» WORK REQUEST
Look through the lines below and copy each one that includes "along".

» DATASET CONTENT

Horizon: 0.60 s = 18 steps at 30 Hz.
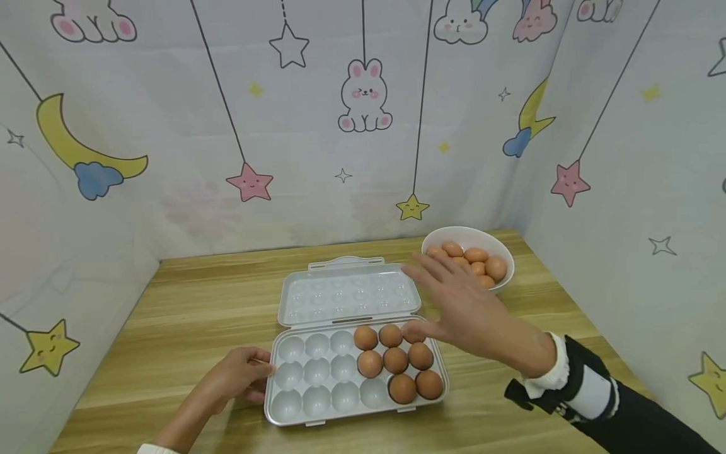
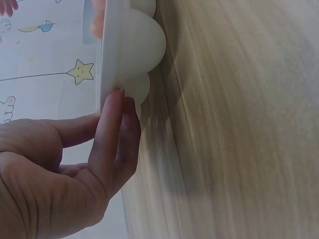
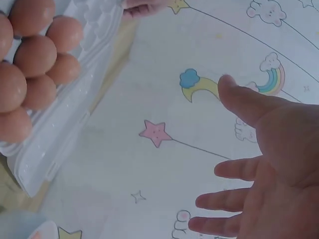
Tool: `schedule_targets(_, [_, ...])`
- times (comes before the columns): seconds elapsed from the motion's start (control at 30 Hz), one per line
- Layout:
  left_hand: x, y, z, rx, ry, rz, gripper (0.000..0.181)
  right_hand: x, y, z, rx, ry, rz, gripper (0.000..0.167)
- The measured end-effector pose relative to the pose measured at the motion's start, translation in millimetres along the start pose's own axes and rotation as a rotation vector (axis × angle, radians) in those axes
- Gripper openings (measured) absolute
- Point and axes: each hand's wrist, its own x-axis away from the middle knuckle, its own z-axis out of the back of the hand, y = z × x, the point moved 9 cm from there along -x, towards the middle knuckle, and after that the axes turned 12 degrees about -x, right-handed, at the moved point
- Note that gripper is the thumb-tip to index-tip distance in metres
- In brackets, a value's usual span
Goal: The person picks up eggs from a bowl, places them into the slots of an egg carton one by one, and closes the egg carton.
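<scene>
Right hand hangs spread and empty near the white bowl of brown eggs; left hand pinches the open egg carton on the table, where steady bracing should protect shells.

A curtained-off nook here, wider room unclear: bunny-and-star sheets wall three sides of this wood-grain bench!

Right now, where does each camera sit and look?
Head: on the head, looking forward and down at the egg tray; left hand and right hand show.
Left wrist: on that wrist, watching the left hand hold the tray's edge; right hand peeks in.
Right wrist: on that wrist, watching the right hand; left hand peeks in.
Head and right wrist views share the eggs.
</scene>
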Motion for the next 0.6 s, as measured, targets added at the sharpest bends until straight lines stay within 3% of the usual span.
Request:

» YOUR SOLUTION
- The measured end-effector pose relative to the pose measured at the motion's start, translation in millimetres along the start pose's own axes and rotation as a rotation vector (axis × angle, radians) in those axes
- Point and axes: each hand's wrist, its own x-axis away from the middle knuckle, its own z-axis out of the back of the hand, y = z × x, the point moved 9 cm from there along -x, towards the middle knuckle, and after that the axes turned 12 degrees about -x, right-handed, at the moved point

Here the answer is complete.